Even though it’s too early to specifically determine, Beebe said he expects this year’s pollen season to be somewhat severe, attributing that to the longer, colder winter.

“Pollen seasons in Georgia are very long, traditionally. The cold weather kind of delays the pollen from getting going, but it’s like it’s waiting to take its vengeance. So when it does get going and we get several warm days in a row, I think it’s going to be really severe and hard on patients,” he said.

Predicting a good or bad pollen season is a complicated process and depends on many different factors, including the hours of daylight, amount of sunshine, wind and temperatures.

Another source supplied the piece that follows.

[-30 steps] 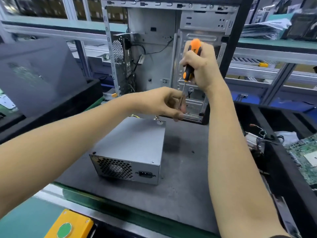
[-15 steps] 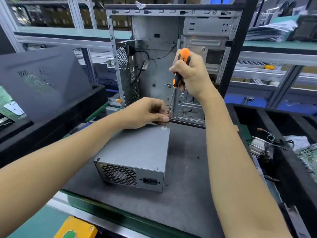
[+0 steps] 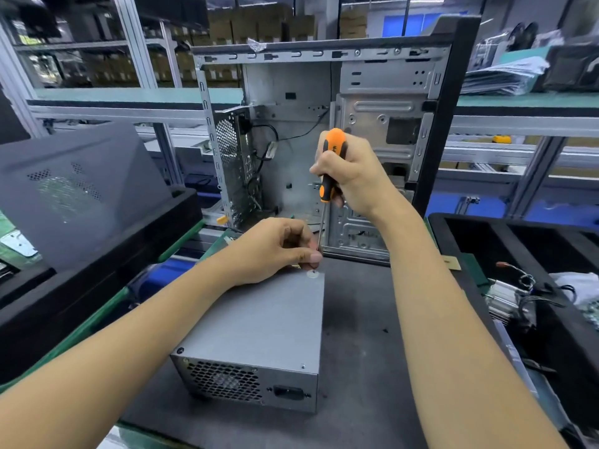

Donell Ducote, nurse practitioner at Allergy and Asthma Clinic of Northeast Georgia in Gainesville, also said she anticipates a strong pollen season.

“We do our own pollen counts, and we saw pollen start very early even though it was such a cold winter.

“It’s been at high levels each time it warms up for a few days and then, of course, we get a freeze or rain and the counts drop,” Ducote said.

“This has made it very difficult for a lot of people because their bodies can’t seem to adjust — it’s an up-and-down thing.

“I think once it warms up for a week or so, the trees are just going to burst forth and the pollen count is going to zoom up into the thousands.

“It’s hard to say when that will be, but people are definitely feeling it and have the whole gamut of symptoms,” she added.

While avoiding pollen completely is impossible, people can take steps to lessen their exposure.

Pollen tends to be worse in early morning, so delaying outdoor activities until later in the day can be helpful.

Additionally, Beebe recommends keeping both household and car windows closed, being sure to take a shower and wash hair.

If you’ve been outside all day, wash clothes that have been exposed, avoid hanging clothes outside to dry and monitor pets venturing in and out of doors.

“Pets can be terrible pollen carriers,” he said. “You’ll want to brush or bathe them to get the pollen off of them.”

Most mild symptoms of pollen allergies, such as sneezing, itchy eyes and runny nose, can be treated with over-the-counter antihistamines such as Zyrtec, Claritin or Allegra, Beebe said.

However, if you’re coughing or wheezing outdoors or if “it’s beyond minimal symptoms that are not being controlled with medication, you should see an allergist and be tested to determine what you’re allergic to, as allergies can lead to chronic infections like recurrent sinus infections or potentially asthma,” he added.